France said on Monday that all of its troops battling the militants in Mali since 2013 have now left the country after a decision in February to withdraw over the deterioration of relations between Paris and Bamako.
“Today at 13:00 (Paris time), the last military unit of the Barkhane force present on Malian territory crossed the border between Mali and Niger,” a defence ministry statement said.
After almost a decade where they were based in Mali to fight Islamist insurgents around West Africa, France, and its military allies have said they would do so from Niger instead.
“France remains engaged in the (wider) Sahel (region), in the Gulf of Guinea and the Lake Chad region with all partners committed to stability and to the fight against terrorism,” the French presidency said in a statement.

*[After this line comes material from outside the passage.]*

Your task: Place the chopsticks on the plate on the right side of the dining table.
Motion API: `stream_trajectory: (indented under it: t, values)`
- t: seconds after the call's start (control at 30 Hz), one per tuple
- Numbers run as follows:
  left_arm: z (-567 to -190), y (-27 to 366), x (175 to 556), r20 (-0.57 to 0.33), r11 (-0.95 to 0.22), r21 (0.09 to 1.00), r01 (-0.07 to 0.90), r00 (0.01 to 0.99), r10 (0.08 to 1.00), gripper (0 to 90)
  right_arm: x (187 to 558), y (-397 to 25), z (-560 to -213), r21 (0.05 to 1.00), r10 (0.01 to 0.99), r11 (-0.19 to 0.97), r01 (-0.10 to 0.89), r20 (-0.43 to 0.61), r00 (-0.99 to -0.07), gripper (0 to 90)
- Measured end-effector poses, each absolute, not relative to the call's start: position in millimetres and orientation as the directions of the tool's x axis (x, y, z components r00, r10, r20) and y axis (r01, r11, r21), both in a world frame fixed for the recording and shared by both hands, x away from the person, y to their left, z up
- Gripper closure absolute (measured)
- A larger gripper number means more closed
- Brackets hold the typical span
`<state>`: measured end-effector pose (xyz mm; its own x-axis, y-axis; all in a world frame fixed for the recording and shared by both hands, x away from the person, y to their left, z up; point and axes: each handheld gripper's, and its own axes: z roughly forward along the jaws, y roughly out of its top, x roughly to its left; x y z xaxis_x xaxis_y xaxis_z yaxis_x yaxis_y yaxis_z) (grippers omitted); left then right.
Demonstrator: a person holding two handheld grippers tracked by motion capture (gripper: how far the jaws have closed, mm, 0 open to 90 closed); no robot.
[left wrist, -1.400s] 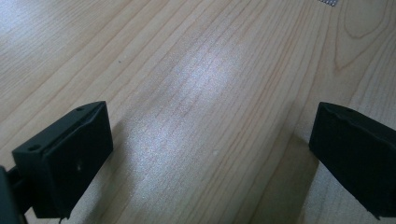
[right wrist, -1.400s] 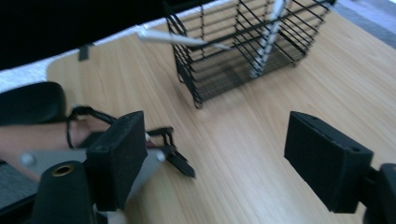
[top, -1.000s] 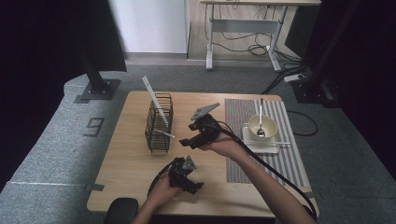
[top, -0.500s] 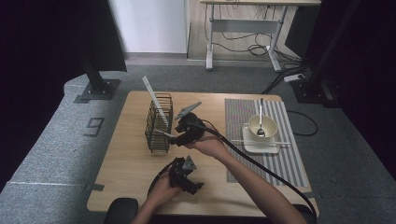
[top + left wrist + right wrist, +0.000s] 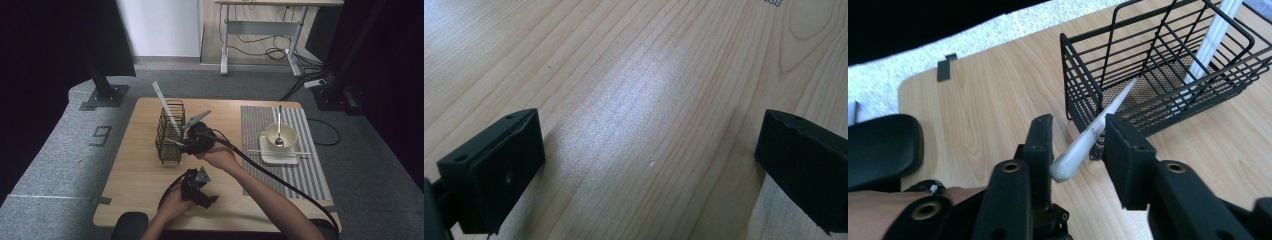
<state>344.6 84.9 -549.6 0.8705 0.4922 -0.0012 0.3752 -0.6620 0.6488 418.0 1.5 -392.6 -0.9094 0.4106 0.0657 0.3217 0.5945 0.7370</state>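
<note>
Chopstick between right claw jaws, tip poking through the wire basket side.
Jaws look pinched on its thick end, hard to confirm. Left claw spread wide, hovering over bare tabletop; second white stick leans inside basket.

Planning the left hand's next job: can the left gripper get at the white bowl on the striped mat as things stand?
Probably not directly: the left gripper sits low near the table's front edge, and the right forearm crosses between it and the white bowl.
</note>
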Motion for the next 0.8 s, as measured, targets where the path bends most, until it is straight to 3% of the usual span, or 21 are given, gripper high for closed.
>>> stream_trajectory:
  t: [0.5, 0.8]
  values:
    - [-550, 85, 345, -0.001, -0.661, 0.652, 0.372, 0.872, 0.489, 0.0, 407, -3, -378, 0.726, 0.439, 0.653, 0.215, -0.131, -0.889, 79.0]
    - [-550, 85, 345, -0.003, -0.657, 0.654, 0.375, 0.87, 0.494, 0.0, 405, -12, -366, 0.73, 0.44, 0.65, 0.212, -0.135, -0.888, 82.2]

Coups in Mali, Chad, and Burkina Faso have weakened France’s alliances in its former colonies, emboldened jihadists who control large swathes of desert and scrubland, and opened the door to greater Russian influence.
Niger will become the hub for French troops, with some 1,000 soldiers based in the capital Niamey along with fighter jets, drones, and helicopters, French officials told reporters last month. Another 300-400 would be dispatched for special operations with Niger troops in the border regions with Burkina and Mali.
A further 700-1,000 are to be based in Chad and an undisclosed number of special forces operating elsewhere in the region. French troops will no longer carry out missions or pursue militants into Mali once the exit was complete, the officials said.